Del Estado, como de las demás instituciones de la sociedad, el mercado conserva la apariencia de sus formas, pero vaciándolo de su sustancia institucional; de todo lo que produce socialidad, vínculos sociales y cohesión social, categorías todas ellas incompatibles con la lógica y los intereses del mercado. Es así como el Estado ha sido progresivamente despojado de su función de gobernar. No solo ha perdido su eficiencia gobernante, sino que también ha confundido y cambiado los modos de gobernar, y ha dejado de ser un organismo e instrumento de gobierno.

Hacia una «gobernanza» sin gobierno estatal. Una vez fragilizado tras su «modernización» privatizadora (privado de sus recursos, servicios, know how…) y descentralizadora, el Estado fue sustituido de manera cada vez más amplia por los mercados y por las ONG, de la misma manera que buena parte de su intelligentsia burocrática abandonó el sector público para integrar el mercado de los consultores y asesores privados. Finalmente, muchos de los sectores y las competencias estatales fueron cubiertos por la cooperación internacional y los organismos financieros como el FMI y el BM. Desde estos organismos se producían los diagnósticos, se elaboraban los proyectos, se definían las estrategias y se implementaban los planes de acción. Este debilitamiento político del Estado y el creciente intervencionismo económico y del mercado en el funcionamiento de sus aparatos reflejaban la reconversión del gobierno político (de la economía) en el gobierno económico (de la política).

  • 1. J. Sánchez Parga: La modernización y el Estado.

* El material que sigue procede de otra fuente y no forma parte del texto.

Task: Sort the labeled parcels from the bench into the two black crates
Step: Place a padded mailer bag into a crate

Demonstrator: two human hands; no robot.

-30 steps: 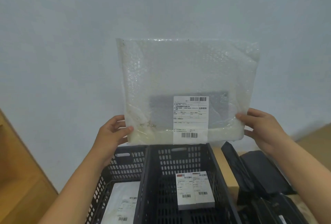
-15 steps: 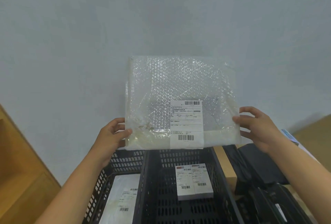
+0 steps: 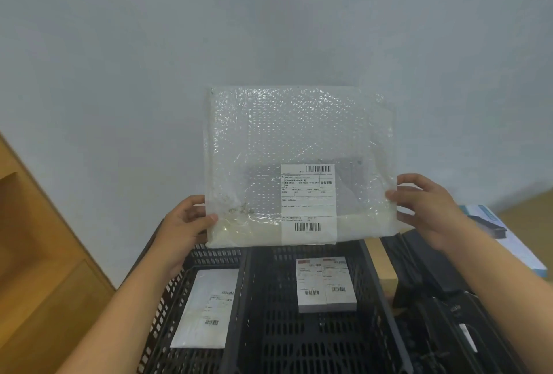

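arms extended forward, left hand (image 3: 188, 222) pinching, right hand (image 3: 428, 209) pinching

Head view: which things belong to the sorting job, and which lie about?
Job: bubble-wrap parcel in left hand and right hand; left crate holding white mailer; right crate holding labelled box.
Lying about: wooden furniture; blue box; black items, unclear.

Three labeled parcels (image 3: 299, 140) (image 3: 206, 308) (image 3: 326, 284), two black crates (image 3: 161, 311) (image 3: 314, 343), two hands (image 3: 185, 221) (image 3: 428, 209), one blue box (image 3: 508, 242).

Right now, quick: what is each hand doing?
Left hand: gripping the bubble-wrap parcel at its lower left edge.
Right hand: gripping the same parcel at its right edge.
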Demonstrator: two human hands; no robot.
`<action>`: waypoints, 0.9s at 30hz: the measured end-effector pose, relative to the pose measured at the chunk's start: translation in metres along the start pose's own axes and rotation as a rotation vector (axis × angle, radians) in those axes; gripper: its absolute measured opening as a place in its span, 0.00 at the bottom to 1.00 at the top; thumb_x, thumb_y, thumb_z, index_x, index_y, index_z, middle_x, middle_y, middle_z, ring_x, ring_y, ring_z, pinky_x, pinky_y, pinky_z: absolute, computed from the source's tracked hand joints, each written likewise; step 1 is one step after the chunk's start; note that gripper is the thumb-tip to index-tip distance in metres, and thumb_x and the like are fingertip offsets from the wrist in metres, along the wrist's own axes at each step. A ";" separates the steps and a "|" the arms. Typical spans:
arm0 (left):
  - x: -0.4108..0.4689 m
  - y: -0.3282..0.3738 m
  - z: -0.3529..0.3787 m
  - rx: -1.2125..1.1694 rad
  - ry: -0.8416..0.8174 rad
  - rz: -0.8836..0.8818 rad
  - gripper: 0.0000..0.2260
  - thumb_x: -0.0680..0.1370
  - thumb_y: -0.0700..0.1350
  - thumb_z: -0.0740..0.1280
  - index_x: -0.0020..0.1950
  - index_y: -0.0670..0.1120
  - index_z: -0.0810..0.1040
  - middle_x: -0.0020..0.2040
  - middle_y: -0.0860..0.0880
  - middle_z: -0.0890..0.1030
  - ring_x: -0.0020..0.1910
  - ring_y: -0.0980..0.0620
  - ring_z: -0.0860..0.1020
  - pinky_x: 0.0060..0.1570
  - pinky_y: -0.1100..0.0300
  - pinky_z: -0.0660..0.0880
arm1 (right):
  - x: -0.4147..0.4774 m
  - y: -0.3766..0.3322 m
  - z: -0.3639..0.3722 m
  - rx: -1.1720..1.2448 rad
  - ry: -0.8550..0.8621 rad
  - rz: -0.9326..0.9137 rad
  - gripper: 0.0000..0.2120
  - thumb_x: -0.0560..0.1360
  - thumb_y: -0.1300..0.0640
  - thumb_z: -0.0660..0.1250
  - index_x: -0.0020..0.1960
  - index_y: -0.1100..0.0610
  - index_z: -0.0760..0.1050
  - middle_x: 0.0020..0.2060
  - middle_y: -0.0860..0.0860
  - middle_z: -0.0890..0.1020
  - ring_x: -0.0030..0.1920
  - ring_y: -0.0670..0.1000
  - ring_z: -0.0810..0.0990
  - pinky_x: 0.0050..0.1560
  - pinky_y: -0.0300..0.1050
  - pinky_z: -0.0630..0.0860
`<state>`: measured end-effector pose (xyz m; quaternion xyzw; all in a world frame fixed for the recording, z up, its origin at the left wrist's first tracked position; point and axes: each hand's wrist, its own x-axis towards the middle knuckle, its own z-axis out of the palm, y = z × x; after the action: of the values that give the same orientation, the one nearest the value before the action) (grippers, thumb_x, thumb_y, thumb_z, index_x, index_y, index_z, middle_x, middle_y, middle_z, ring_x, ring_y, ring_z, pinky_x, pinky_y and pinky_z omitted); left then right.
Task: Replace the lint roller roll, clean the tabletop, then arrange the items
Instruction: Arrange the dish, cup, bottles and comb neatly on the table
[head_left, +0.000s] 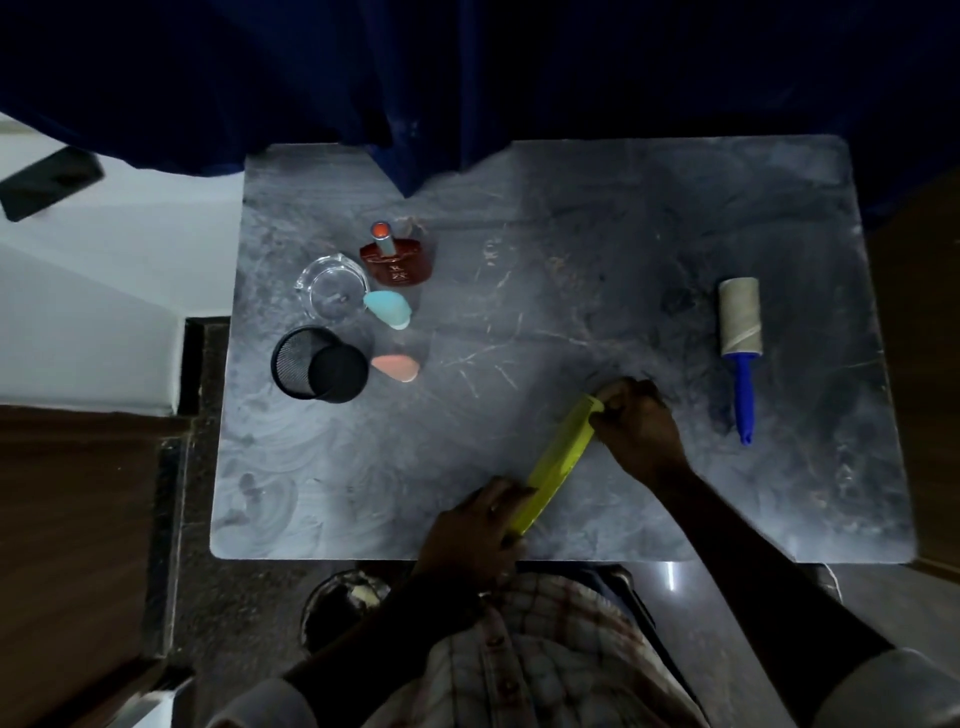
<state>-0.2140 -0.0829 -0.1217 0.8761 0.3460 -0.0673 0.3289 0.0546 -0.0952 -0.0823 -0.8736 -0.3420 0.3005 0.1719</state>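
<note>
The right hand (636, 426) pinches the far end of a long yellow-green comb (558, 462) between thumb and fingertips; the left hand (475, 525) closes over its near end at the table's front edge; so both hands are grasping the comb, which lies slanted from 7 o'clock to 1 o'clock just over the grey marble tabletop (571, 260). It looks like thin, stiff plastic, light and a little slick; a grip at both ends as here should keep it from twisting, though the toothed side may be sharp to press on.

Outward at 3 o'clock, well apart from the hands, lies the lint roller (740, 332), flat, its blue handle (744, 395) pointing toward the person and its roll bare brown cardboard; I judge it spent, so the refill step seems not yet done. It should be light and rigid; the handle is the place to take it, since a fresh roll would be sticky.

At 10 o'clock cluster a black mesh cup (319, 364), a clear glass dish (332, 286), a brown bottle (397, 260) and two sponges, teal (389, 307) and peach (397, 368); the glass is fragile and likely slippery.
</note>
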 end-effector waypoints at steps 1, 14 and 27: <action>-0.001 0.000 0.000 -0.009 -0.010 -0.007 0.30 0.72 0.64 0.68 0.74 0.64 0.70 0.67 0.61 0.71 0.56 0.59 0.81 0.34 0.61 0.81 | 0.002 0.002 -0.002 0.039 -0.012 0.024 0.12 0.71 0.61 0.76 0.51 0.65 0.80 0.51 0.64 0.81 0.56 0.64 0.80 0.55 0.56 0.78; 0.018 0.017 -0.047 -0.392 0.258 -0.213 0.26 0.76 0.59 0.72 0.73 0.62 0.70 0.66 0.64 0.78 0.59 0.64 0.79 0.55 0.65 0.77 | 0.035 -0.081 -0.031 0.840 -0.148 0.022 0.09 0.75 0.72 0.69 0.54 0.66 0.75 0.42 0.61 0.80 0.36 0.50 0.80 0.33 0.41 0.79; 0.074 0.001 -0.075 -0.553 0.489 -0.424 0.28 0.76 0.52 0.70 0.74 0.63 0.67 0.53 0.61 0.79 0.49 0.57 0.82 0.50 0.49 0.83 | 0.162 -0.173 0.020 0.579 -0.187 -0.073 0.12 0.75 0.69 0.72 0.41 0.56 0.73 0.39 0.58 0.79 0.30 0.51 0.78 0.24 0.42 0.79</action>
<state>-0.1664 0.0047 -0.0889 0.6547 0.5912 0.1718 0.4386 0.0514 0.1425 -0.0760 -0.7439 -0.2876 0.4584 0.3922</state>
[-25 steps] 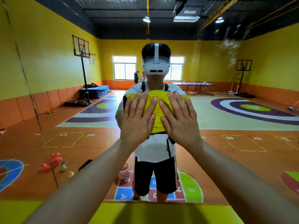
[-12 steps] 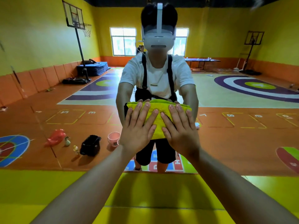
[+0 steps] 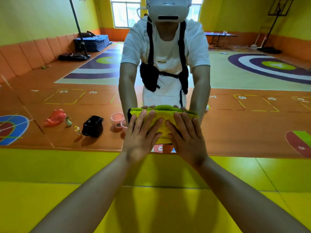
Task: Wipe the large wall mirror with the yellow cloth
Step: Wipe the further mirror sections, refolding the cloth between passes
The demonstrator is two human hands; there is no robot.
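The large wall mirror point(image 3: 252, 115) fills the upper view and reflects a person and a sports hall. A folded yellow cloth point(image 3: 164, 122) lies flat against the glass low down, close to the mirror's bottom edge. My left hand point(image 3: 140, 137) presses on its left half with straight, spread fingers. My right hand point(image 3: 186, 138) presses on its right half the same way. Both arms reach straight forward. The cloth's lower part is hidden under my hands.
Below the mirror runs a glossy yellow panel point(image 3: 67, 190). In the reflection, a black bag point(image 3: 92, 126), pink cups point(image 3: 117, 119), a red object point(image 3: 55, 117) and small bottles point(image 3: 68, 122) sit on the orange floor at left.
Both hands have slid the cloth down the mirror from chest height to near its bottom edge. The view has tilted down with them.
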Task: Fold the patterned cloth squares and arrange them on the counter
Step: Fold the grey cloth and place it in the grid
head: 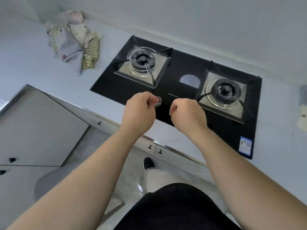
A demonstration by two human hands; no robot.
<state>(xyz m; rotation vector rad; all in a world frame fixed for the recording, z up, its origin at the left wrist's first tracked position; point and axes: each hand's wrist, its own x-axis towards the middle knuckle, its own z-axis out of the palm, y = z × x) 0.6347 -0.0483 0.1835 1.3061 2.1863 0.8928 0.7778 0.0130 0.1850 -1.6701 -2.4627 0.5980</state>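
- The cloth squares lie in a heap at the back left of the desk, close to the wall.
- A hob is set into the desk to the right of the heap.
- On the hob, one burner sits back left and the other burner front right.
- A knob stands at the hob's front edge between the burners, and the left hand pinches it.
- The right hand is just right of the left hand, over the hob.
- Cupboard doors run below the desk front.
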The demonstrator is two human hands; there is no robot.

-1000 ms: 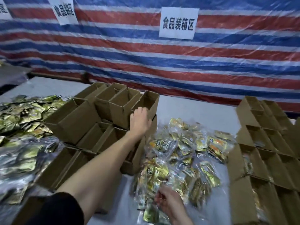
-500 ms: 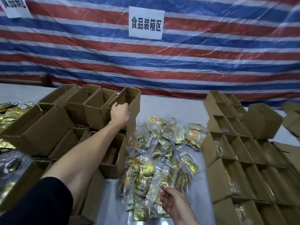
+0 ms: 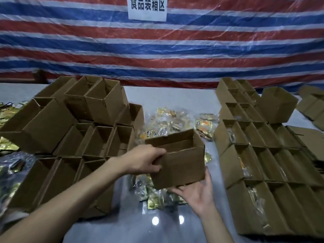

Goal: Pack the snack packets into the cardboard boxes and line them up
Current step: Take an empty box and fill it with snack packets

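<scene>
Open-topped cardboard box (image 3: 182, 165), apparently empty, is held over the snack packets (image 3: 175, 120): left hand (image 3: 145, 160) clamps its left rim corner, right hand (image 3: 196, 192) lies flat-fingered beneath the base; judged light, stiff-walled yet crushable, best held at corner and underside.

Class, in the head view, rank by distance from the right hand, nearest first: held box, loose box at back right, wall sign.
1. held box, just above the right hand.
2. loose box, back right.
3. wall sign, top centre.
</scene>
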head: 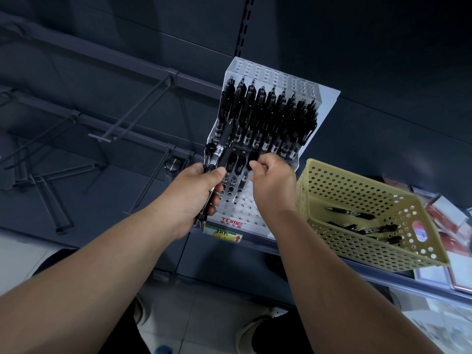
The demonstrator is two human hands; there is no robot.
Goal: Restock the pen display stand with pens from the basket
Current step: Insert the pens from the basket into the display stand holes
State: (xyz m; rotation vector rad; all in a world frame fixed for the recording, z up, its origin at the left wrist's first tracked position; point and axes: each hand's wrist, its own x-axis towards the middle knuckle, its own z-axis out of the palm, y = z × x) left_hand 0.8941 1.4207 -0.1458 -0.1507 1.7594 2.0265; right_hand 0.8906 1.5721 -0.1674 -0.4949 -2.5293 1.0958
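Our left grip (201, 185) clutches spare black pens (217, 154); our right grip (270, 180) pinches one pen (253, 157) over the display stand (281, 80). Missing its hole could topple neighbours (239, 163).

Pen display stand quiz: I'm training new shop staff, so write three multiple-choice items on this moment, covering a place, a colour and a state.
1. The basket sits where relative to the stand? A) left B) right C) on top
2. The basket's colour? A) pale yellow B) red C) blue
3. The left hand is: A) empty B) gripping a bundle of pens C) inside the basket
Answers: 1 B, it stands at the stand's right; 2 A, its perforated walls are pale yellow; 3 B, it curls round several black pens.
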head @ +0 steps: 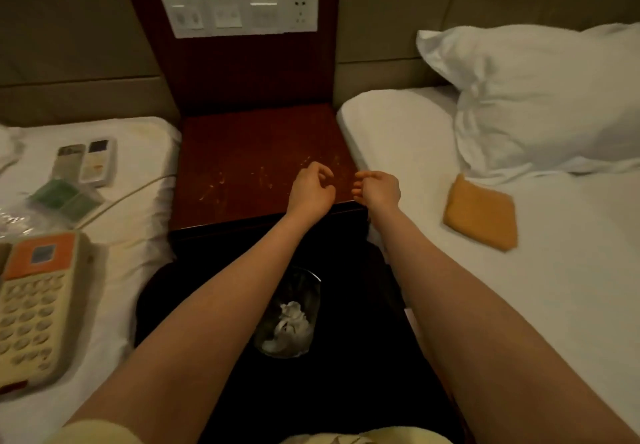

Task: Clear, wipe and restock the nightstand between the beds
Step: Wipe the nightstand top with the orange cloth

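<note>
A dark wood nightstand [242,153] stands between two white beds, against a wood panel that carries a white switch panel [239,14]. Pale streaks and crumbs [221,184] lie across the front half of its worktop.

Both forearms extend forward, bare, and converge over the front right corner of the worktop. The left hand [311,189] is held above the front edge, wrist bent, fingers curled inward with thumb close to the forefinger. The right hand [378,189] is just beside it, at the right edge, fingers bunched and pointing toward the left hand. The hands do not touch each other. No object is visible in either hand.

A folded orange cloth [480,217] lies on the right bed [398,139], near its left edge, below a pillow [540,97]. A telephone [33,305], two remote controls [85,165] and green packets [64,198] lie on the left bed [145,236]. A waste bin [289,291] with crumpled paper stands on the floor in front of the nightstand.
</note>
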`<state>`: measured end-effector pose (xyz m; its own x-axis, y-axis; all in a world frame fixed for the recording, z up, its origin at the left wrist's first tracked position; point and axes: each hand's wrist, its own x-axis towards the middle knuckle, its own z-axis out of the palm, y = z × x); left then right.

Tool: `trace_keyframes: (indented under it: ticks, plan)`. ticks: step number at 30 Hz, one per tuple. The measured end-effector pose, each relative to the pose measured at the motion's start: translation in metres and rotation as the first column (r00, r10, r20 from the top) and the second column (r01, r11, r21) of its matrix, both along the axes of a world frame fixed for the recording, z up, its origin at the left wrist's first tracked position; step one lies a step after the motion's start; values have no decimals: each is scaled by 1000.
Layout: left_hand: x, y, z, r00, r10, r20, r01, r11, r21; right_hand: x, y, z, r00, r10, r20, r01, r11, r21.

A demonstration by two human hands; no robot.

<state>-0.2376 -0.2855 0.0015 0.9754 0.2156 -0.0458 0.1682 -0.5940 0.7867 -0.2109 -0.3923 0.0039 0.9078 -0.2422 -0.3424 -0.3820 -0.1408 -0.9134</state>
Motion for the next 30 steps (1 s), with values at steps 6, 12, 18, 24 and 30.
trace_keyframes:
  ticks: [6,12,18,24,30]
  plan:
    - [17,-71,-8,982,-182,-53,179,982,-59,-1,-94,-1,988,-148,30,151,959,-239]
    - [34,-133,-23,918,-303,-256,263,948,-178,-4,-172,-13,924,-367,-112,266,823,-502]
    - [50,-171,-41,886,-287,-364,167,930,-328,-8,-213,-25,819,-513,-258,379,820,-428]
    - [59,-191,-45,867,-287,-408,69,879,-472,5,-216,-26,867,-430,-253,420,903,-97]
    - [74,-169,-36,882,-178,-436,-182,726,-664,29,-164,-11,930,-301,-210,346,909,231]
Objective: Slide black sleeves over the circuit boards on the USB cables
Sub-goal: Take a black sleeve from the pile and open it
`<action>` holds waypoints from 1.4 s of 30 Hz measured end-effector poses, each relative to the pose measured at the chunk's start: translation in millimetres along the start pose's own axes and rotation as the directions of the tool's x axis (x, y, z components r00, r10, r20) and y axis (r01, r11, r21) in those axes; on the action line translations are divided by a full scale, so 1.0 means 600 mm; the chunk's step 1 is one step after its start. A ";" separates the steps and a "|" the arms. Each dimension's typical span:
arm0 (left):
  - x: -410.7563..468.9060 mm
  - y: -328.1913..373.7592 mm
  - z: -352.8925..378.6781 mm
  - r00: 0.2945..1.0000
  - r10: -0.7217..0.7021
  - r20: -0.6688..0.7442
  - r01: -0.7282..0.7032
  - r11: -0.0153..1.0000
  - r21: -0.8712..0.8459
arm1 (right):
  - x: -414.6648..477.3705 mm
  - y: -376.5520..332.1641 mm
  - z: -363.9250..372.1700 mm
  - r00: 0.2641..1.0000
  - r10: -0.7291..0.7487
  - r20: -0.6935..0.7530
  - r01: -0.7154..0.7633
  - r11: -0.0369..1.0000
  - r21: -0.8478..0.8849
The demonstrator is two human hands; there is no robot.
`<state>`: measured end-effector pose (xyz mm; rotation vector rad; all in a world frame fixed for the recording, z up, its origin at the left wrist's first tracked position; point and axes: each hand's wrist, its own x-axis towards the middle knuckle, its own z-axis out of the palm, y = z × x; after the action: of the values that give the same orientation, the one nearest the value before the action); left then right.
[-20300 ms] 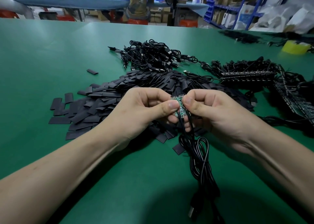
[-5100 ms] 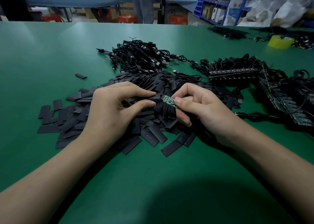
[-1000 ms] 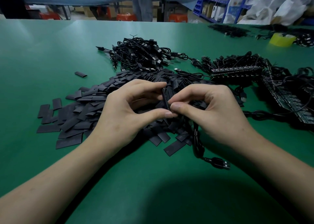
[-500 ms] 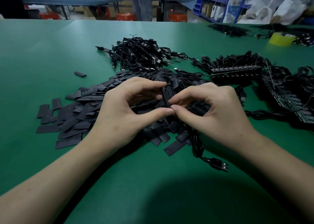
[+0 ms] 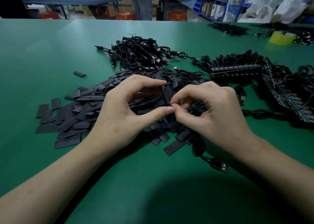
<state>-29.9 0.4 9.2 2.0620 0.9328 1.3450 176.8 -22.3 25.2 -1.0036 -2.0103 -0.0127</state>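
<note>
Centre of frame: left hand pinches a flat black plastic sleeve between thumb and forefinger. The sleeve stands nearly upright over the heap of loose black sleeves.

Right hand sits just beside it, thumb and forefinger tips pinching at the sleeve's lower end, other fingers curled.

A thin black USB cable drops from under the right palm onto the green table. Its metal-tipped plug lies lower right of centre.

No circuit board shows; whether it is inside the sleeve or behind the fingertips cannot be told.

Judged step: sleeve going on, at or near full seating over the board.

Next move likely calls for the left hand to steady the sleeve while the right feeds the board fully in. The cable would then go to the tangled pile of black cables, top centre. Dark strips of boards with cables wait at right.
</note>
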 end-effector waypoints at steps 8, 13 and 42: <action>0.003 -0.005 0.000 0.989 -0.122 -0.078 0.112 0.986 -0.121 | 0.004 0.002 -0.002 0.993 0.084 0.084 -0.094 0.988 0.125; 0.007 -0.006 -0.005 0.967 -0.192 -0.166 0.161 0.970 -0.180 | 0.002 0.010 -0.007 0.940 0.284 0.190 -0.316 0.934 0.167; 0.006 -0.023 -0.012 0.925 -0.245 -0.290 0.260 0.966 0.011 | 0.233 0.073 0.006 0.939 0.337 0.070 -0.339 0.941 0.016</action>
<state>-39.2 12.0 4.0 1.7325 1.3186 1.5141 160.7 99.2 106.1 -1.3349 -1.8657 0.2365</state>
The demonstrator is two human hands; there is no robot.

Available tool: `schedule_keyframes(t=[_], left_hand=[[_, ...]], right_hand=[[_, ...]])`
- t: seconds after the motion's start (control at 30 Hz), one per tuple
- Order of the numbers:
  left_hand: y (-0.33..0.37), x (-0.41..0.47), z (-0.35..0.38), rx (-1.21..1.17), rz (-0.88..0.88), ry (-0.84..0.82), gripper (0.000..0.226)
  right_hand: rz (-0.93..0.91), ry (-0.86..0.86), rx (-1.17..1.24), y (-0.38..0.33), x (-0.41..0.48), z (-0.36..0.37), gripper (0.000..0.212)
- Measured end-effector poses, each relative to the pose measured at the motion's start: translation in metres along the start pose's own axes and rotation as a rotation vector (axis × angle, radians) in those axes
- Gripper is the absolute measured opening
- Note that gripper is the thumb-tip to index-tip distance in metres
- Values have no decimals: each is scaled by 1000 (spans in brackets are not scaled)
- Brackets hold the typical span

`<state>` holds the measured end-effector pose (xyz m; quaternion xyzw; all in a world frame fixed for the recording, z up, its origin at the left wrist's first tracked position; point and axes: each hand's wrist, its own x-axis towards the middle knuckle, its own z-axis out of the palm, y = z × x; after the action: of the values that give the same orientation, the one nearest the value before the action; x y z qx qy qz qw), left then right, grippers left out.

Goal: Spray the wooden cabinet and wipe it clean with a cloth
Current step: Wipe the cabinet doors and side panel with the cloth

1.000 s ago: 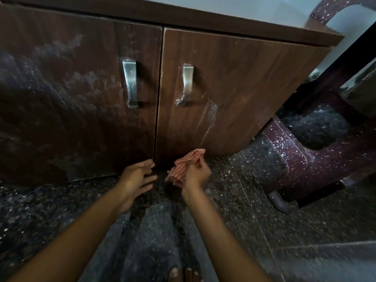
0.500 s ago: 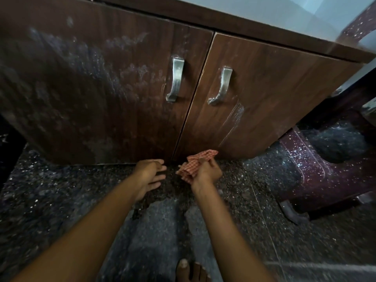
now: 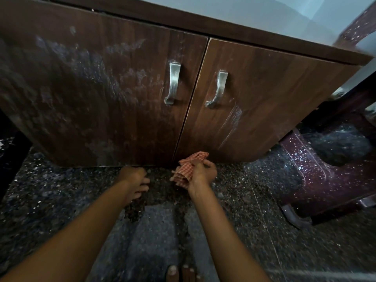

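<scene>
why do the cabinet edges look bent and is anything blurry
Head view: wide-angle distortion bows the cabinet edges; lighting is dim, the floor dark; the chair and frame edges are smeared, while the cloth in the right hand stays fairly sharp.

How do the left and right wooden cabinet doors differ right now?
The left wooden door is covered in whitish, blotchy residue; the right wooden door looks mostly clean, with one pale streak below its handle. The checked orange cloth sits below the right door, not the left. Both have curved metal handles.
</scene>
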<state>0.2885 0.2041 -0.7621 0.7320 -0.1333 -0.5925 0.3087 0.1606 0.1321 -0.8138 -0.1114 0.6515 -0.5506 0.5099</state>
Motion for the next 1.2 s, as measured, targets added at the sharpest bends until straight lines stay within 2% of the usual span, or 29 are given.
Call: schedule_keyframes(t=[0.13,0.23,0.43,0.67,0.73,0.83,0.9,0.97,1.1,1.2], left_hand=[[-2,1,-2,13,14,-10,37],[-6,5,-3,-5,26,-5,33],[-10,5,5,22,14,7,17],[-12,5,1,29,17,7,24],[-13,7,-1,20,21,24,23],[-14,10,-4,20,17,39,17],[-15,10,-7,20,19,34,14],[-16,12,-9,22,22,12,21],[-17,14,-11,22,16,-13,21],[-17,15,-12,33,28,-13,15]], right_hand=[[-55,54,-169,4,8,-4,29],[-37,-14,-209,13,-10,6,29],[-294,-81,-505,23,-40,13,24],[-633,-43,-381,4,-57,13,23],[-598,-23,-468,9,-51,13,22],[-371,-43,-546,19,-36,9,23],[-344,-57,-564,21,-32,7,23],[-456,-66,-516,15,-38,7,20],[-823,-67,-324,-15,-59,11,16],[-942,-62,-463,-11,-58,8,16]])
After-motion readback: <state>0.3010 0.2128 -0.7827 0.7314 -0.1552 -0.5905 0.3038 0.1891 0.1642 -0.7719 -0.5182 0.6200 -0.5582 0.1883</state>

Fin del ciclo del Estado-nación, Conam / puce, Quito, 1999.
  • 2. «Ya no podemos creer que las instituciones políticas son bastante fuertes para controlar y dominar las fuerzas económicas.» Guy Laval: Malaise dans la pensée. Essai sur la pensée totalitaire, Publisud, París, 1995, p. 201.
  • 3. Joseph Schumpeter: Capitalisme, socialisme et démocratie, Payot, París, 1969, p. 225. [Hay edición en español: Capitalismo, socialismo y democracia, Folio, Barcelona, 1984.]
  • 4. Exactamente lo mismo ha ocurrido con la universidad –se han diversificado ilimitadamente los modelos de institución universitaria–, con el contrato laboral, con la ciencia, etc.
  • 5. Montesquieu: De l’Esprit des Lois, Pléiade, París, 1950, viii, 5.
  • 6. Nicolás Maquiavelo: Discorsi sopra la prima decada de Tito Livio I, 5. En Tutte le Opere, Sansoni, Florencia, 1992.
  • 7. La lógica y la fuerza «devastadoras» del desarrollo capitalista se extienden a todos los ámbitos e instituciones de la sociedad, incluido el del conocimiento y la ciencia, lo que Karl Marx llama «devastación intelectual» (intellektuelle Veröderung). K. Marx: Das Kapital. Kritik der politischen Ökonomie, L. I, IV, cap. 13, 3ª, Dietz Verlag, Berlín, 1969.